» **Exercise**: The expected copy holds every entry exactly and none of the pictures.

Data excerpts:
+ + +
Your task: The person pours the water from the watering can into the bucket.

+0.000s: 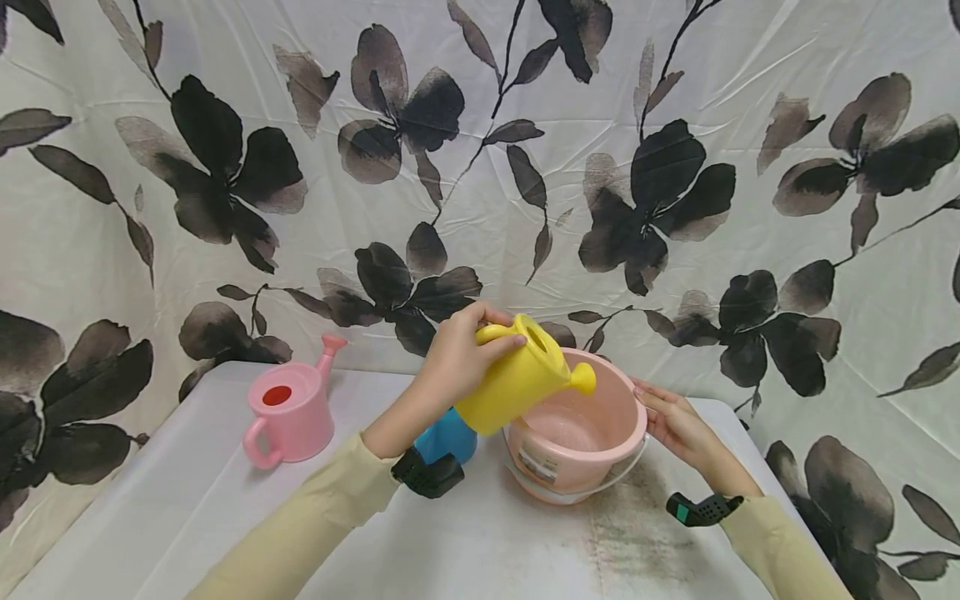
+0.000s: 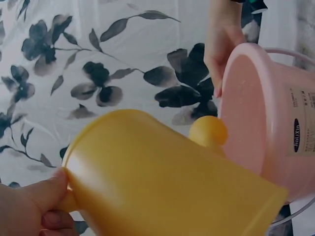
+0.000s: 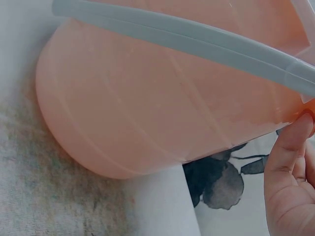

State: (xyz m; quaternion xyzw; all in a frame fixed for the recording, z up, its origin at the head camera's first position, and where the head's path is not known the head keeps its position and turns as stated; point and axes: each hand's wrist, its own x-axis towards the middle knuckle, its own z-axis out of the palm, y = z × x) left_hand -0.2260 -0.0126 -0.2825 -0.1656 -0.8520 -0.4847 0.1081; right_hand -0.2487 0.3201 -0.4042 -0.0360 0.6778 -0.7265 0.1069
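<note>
My left hand grips the handle of a yellow watering can. The can is tilted, its round spout head over the opening of a pink bucket; no water shows coming from it. In the left wrist view the can covers much of the picture, with the left thumb on its handle. The bucket stands on the table, its pale carrying handle hanging down at the front. My right hand holds the bucket's right rim; in the right wrist view its thumb presses the outer wall.
A pink watering can with a red opening stands at the left of the white table. Behind the left wrist is a blue object, mostly hidden. A brownish stain marks the tabletop beside the bucket. Flower-printed cloth hangs behind.
</note>
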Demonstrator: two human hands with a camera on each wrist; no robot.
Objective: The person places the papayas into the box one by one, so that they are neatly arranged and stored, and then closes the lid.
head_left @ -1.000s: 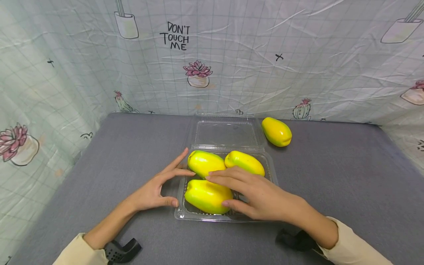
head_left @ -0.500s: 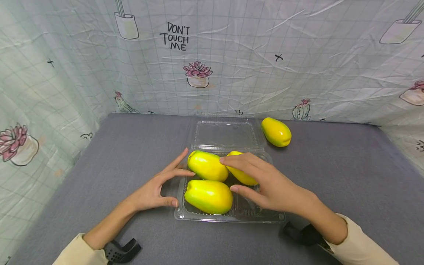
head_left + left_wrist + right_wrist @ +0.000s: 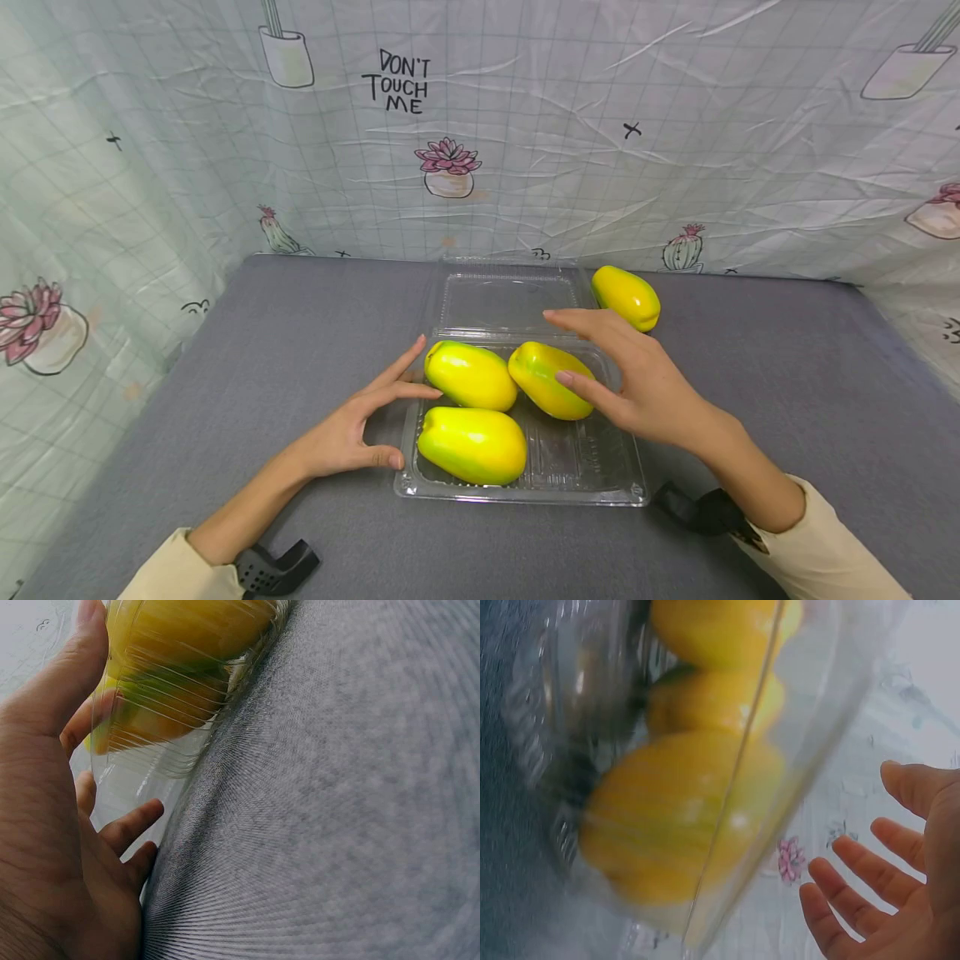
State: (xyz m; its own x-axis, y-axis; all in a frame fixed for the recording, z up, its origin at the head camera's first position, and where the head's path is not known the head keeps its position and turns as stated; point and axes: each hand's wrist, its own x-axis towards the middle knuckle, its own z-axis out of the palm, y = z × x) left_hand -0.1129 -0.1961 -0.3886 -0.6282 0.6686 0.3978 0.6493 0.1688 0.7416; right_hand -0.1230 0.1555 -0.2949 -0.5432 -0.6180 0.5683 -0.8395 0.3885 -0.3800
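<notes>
A clear plastic clamshell box (image 3: 555, 496) lies with its lid folded back. Three yellow-green papayas sit in its base: a front papaya (image 3: 472, 446), a back-left papaya (image 3: 470, 375) and a right papaya (image 3: 551, 381). My left hand (image 3: 348, 429) rests at the box's left side, thumb and fingers spread along the rim. Over the box's right side is my right hand (image 3: 648, 387), fingers extended and apart, its thumb overlapping the right papaya in the head view. In the right wrist view that hand (image 3: 889, 877) holds nothing.
Another papaya (image 3: 627, 297) lies on the grey table cloth (image 3: 337, 308), beyond the right hand and beside the raised lid (image 3: 513, 300). A printed white curtain (image 3: 525, 100) hangs behind the table and along its left side.
The right hand has let go and moved right and away toward the loose papaya. The right papaya has turned and settled slightly nearer the front. The left hand stays still.
</notes>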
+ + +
» **Exercise response**:
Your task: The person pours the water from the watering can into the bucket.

+0.000s: 
+0.000s: 
+0.000s: 

State: (xyz m; quaternion xyzw; all in a frame fixed for the recording, z up, its origin at the head camera's first position, and where the head's path is not known the head keeps its position and turns as stated; point and axes: each hand's wrist, its own x-axis towards the middle knuckle, its own z-axis out of the palm, y = z × x) left_hand -0.2260 -0.0126 -0.2825 -0.1656 -0.8520 -0.4847 0.1081; right_hand -0.2487 0.3201 -0.4042 -0.0360 0.6778 -0.7265 0.1069
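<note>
My left hand grips the handle of a yellow watering can. The can is tilted, its round spout head over the opening of a pink bucket; no water shows coming from it. In the left wrist view the can covers much of the picture, with the left thumb on its handle. The bucket stands on the table, its pale carrying handle hanging down at the front. My right hand holds the bucket's right rim; in the right wrist view its thumb presses the outer wall.
A pink watering can with a red opening stands at the left of the white table. Behind the left wrist is a blue object, mostly hidden. A brownish stain marks the tabletop beside the bucket. Flower-printed cloth hangs behind.
</note>
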Demonstrator: two human hands with a camera on each wrist; no robot.
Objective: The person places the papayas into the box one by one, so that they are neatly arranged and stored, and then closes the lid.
head_left @ -1.000s: 
head_left @ -0.500s: 
head_left + left_wrist + right_wrist @ +0.000s: 
State: (xyz m; its own x-axis, y-axis; all in a frame fixed for the recording, z up, its origin at the head camera's first position, and where the head's path is not known the head keeps its position and turns as stated; point and axes: each hand's wrist, its own x-axis towards the middle knuckle, its own z-axis out of the palm, y = z × x) left_hand -0.1129 -0.1961 -0.3886 -0.6282 0.6686 0.3978 0.6493 0.1688 0.7416; right_hand -0.1230 0.1555 -0.2949 -0.5432 -0.6180 0.5683 -0.8395 0.3885 -0.3800
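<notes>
A clear plastic clamshell box (image 3: 555, 496) lies with its lid folded back. Three yellow-green papayas sit in its base: a front papaya (image 3: 472, 446), a back-left papaya (image 3: 470, 375) and a right papaya (image 3: 551, 381). My left hand (image 3: 348, 429) rests at the box's left side, thumb and fingers spread along the rim. Over the box's right side is my right hand (image 3: 648, 387), fingers extended and apart, its thumb overlapping the right papaya in the head view. In the right wrist view that hand (image 3: 889, 877) holds nothing.
Another papaya (image 3: 627, 297) lies on the grey table cloth (image 3: 337, 308), beyond the right hand and beside the raised lid (image 3: 513, 300). A printed white curtain (image 3: 525, 100) hangs behind the table and along its left side.
The right hand has let go and moved right and away toward the loose papaya. The right papaya has turned and settled slightly nearer the front. The left hand stays still.
</notes>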

That concludes the output for this exercise.